- _What you have to do_: Print the listing below in full. Alter nothing.

- _Source data_:
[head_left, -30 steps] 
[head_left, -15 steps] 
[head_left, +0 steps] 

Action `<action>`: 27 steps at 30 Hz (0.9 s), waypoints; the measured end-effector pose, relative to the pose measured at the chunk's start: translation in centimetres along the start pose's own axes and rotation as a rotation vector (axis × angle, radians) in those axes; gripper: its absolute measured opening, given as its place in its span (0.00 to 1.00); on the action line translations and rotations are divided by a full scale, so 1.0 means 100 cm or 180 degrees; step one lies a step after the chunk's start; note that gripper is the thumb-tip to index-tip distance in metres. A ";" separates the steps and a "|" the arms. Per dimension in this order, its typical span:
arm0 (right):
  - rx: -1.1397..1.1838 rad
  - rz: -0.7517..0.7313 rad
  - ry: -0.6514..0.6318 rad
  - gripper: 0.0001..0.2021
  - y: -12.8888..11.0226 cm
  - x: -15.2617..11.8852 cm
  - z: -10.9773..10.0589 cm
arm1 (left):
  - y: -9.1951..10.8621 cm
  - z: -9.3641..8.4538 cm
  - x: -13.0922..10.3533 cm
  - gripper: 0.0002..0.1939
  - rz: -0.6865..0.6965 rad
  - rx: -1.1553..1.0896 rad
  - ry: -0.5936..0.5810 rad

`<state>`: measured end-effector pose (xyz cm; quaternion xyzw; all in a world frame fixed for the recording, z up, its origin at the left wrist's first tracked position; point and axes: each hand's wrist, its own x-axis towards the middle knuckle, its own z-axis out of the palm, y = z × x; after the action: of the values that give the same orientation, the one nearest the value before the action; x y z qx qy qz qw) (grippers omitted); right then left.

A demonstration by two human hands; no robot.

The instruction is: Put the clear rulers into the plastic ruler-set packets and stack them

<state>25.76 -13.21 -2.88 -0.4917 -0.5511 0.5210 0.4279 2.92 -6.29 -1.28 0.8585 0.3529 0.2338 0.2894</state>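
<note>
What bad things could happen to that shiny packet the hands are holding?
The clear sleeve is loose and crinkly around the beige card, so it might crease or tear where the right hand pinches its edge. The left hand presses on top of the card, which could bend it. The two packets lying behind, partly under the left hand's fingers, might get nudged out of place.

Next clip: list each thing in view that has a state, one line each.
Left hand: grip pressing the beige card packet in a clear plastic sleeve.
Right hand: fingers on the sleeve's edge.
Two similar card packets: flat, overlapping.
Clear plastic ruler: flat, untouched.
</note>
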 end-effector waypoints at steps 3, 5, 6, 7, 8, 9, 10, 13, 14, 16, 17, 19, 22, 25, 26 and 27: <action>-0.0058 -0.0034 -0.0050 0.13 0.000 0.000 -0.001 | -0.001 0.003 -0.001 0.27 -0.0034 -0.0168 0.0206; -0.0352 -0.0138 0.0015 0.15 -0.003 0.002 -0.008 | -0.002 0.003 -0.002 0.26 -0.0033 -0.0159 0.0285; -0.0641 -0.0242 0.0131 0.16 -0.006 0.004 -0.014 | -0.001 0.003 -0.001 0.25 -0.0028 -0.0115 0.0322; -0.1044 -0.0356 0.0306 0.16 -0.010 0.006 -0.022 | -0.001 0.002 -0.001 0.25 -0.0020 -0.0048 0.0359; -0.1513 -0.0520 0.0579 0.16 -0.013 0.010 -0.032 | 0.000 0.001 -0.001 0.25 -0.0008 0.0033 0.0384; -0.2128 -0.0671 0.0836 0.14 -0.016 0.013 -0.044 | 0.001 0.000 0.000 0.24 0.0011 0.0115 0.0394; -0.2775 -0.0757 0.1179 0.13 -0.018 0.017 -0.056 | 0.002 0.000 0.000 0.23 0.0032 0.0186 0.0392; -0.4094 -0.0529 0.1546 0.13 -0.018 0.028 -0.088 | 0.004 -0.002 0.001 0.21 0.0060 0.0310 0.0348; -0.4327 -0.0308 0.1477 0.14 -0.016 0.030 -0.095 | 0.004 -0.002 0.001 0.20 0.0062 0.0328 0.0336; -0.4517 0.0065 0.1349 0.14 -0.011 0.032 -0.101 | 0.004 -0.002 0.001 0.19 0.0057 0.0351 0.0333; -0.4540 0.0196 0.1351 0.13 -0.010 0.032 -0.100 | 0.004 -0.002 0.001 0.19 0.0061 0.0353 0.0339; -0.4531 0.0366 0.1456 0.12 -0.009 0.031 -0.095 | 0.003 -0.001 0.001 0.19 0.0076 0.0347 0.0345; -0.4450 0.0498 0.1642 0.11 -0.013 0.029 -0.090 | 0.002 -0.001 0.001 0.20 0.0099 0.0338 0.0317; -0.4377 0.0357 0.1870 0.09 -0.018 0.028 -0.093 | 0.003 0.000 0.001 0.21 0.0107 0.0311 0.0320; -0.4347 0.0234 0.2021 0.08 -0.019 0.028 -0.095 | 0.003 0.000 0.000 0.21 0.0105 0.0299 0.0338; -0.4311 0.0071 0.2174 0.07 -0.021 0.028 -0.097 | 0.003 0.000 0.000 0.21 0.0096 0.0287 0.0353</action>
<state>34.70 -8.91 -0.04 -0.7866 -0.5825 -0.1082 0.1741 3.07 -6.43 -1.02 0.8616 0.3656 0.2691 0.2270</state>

- _Completed exercise_:
[head_left, -30 steps] 
[head_left, -15 steps] 
[head_left, +0 steps] 

Action `<action>`: 27 steps at 30 Hz (0.9 s), waypoints; the measured end-effector pose, relative to the pose measured at the chunk's start: translation in centimetres along the start pose's own axes and rotation as a rotation vector (axis × angle, radians) in those axes; gripper: its absolute measured opening, given as its place in its span (0.00 to 1.00); on the action line translations and rotations are divided by a full scale, so 1.0 means 100 cm or 180 degrees; step one lies a step after the chunk's start; note that gripper is the thumb-tip to index-tip distance in metres. A ";" separates the steps and a "|" the arms. Per dimension in this order, its typical span:
arm0 (right):
  - rx: -1.1397..1.1838 rad
  - rz: -0.7517..0.7313 rad
  - ry: -0.6514..0.6318 rad
  - gripper: 0.0001..0.2021
  - y: -12.8888..11.0226 cm
  - x: -15.2617..11.8852 cm
  - z: -10.9773..10.0589 cm
arm1 (left):
  - y: -9.1951..10.8621 cm
  - z: -9.3641..8.4538 cm
  - x: -13.0922..10.3533 cm
  - gripper: 0.0002..0.1939
  - rz: -0.6865..0.6965 rad
  - rx: -1.1553..1.0896 rad
  - ry: -0.5936..0.5810 rad

`<state>`: measured end-effector pose (xyz cm; quaternion xyzw; all in a world frame fixed for the recording, z up, its origin at the left wrist's first tracked position; point and axes: each hand's wrist, its own x-axis towards the middle knuckle, its own z-axis out of the palm, y = z × x; after the action: of the values that give the same orientation, the one nearest the value before the action; x y z qx qy qz qw) (grippers omitted); right then left.

A demonstration by two human hands; no robot.

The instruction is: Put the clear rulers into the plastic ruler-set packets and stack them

<state>25.76 -13.21 -2.88 -0.4917 -0.5511 0.5210 0.4279 2.92 -6.29 -1.28 0.8585 0.3529 0.2338 0.2894</state>
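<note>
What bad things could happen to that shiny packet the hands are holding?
The clear sleeve is loose and crinkly around the beige card, so it might crease or tear where the right hand pinches its edge. The left hand presses on top of the card, which could bend it. The two packets lying behind, partly under the left hand's fingers, might get nudged out of place.

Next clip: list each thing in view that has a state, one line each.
Left hand: grip pressing the beige card packet in a clear plastic sleeve.
Right hand: fingers on the sleeve's edge.
Two similar card packets: flat, overlapping.
Clear plastic ruler: flat, untouched.
</note>
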 end-effector waypoints at steps 3, 5, 6, 7, 8, 9, 10, 13, 14, 16, 17, 19, 22, 25, 26 and 27: <action>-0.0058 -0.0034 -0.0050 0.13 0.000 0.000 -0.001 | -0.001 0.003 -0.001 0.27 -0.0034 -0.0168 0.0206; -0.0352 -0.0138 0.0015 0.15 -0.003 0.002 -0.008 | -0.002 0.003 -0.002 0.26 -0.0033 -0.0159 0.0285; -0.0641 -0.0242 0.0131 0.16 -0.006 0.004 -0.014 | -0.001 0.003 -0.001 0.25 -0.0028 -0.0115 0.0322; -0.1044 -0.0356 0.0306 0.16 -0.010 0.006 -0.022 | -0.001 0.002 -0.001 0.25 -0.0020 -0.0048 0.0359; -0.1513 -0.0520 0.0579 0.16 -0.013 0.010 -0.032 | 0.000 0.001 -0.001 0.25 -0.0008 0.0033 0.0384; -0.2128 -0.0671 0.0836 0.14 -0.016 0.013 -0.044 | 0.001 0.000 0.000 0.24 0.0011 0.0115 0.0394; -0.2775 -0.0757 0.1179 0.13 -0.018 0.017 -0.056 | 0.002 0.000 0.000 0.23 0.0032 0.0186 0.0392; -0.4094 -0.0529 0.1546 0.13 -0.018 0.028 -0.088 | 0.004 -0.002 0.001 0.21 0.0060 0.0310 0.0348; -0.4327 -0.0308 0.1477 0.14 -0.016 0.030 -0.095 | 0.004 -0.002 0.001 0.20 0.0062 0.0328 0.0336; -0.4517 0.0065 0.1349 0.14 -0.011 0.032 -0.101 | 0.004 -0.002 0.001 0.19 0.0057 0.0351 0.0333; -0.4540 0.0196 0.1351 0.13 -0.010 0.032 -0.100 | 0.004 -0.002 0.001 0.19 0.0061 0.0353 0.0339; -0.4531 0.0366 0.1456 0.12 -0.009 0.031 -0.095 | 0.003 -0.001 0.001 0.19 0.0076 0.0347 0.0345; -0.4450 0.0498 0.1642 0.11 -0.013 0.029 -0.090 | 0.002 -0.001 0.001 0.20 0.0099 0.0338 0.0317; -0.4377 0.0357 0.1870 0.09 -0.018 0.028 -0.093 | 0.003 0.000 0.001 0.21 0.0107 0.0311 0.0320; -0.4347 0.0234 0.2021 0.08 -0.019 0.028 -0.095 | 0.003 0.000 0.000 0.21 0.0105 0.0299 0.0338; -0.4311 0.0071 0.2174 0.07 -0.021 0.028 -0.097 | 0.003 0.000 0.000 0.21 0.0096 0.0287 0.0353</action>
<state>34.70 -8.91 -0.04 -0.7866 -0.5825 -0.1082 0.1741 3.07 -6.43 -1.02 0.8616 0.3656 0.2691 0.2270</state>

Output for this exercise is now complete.